Exercise — Return each line of the listing in which the word "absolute" appears.

Data shown —
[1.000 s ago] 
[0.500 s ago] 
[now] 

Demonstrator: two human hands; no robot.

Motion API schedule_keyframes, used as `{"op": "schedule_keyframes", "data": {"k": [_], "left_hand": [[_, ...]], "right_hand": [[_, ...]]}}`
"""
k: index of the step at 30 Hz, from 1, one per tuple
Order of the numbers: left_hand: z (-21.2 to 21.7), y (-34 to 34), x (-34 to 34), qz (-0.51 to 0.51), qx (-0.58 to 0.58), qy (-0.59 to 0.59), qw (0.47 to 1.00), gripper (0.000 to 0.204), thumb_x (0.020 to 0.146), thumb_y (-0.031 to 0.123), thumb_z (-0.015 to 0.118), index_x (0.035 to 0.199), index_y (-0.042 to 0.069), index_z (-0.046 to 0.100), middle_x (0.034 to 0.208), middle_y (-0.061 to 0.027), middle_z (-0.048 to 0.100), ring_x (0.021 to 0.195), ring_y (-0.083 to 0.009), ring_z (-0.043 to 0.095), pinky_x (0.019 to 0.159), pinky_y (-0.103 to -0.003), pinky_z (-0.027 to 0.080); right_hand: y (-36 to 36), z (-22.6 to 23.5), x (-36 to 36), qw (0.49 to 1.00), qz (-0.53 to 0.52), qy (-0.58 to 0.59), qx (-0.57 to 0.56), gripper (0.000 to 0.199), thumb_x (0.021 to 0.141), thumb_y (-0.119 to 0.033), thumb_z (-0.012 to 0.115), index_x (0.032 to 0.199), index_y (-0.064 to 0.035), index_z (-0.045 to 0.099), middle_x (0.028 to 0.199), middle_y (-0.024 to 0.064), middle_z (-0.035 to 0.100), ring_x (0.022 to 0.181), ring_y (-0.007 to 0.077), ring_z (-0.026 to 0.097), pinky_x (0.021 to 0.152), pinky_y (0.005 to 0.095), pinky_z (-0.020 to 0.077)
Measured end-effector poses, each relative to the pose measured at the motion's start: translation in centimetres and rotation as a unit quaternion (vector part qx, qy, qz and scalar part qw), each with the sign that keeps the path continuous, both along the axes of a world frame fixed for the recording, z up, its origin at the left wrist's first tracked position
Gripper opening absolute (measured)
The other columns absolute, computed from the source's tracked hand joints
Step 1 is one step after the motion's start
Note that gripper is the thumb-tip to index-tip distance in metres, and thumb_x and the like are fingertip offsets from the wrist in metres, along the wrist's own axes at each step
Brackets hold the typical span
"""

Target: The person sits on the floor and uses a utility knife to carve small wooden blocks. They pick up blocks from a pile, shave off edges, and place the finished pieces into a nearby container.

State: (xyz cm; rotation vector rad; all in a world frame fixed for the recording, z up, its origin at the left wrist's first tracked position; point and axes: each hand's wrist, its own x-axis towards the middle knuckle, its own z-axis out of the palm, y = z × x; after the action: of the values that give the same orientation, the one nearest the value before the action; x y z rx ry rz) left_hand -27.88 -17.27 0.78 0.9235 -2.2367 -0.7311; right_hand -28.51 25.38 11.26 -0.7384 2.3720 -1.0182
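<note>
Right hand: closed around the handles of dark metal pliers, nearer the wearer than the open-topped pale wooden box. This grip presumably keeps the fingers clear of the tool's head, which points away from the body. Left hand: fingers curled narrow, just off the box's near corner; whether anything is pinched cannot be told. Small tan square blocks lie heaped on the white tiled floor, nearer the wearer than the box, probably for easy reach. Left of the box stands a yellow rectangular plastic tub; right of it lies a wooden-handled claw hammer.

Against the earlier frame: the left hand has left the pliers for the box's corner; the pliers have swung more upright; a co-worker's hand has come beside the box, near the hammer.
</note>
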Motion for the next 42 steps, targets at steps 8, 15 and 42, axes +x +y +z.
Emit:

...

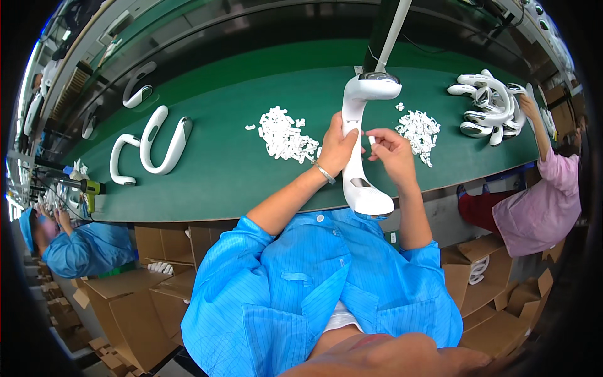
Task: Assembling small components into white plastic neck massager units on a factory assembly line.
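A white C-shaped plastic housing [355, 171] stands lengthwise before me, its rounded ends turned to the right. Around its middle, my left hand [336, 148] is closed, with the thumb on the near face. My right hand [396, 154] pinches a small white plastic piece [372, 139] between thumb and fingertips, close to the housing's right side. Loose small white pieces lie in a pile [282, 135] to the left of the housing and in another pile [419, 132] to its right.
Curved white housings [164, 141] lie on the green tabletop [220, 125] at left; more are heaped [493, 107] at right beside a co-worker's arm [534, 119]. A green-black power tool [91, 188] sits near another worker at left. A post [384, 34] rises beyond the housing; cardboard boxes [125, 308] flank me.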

Response below —
Gripper opening absolute (measured)
The other columns absolute, computed from the source's tracked hand joints

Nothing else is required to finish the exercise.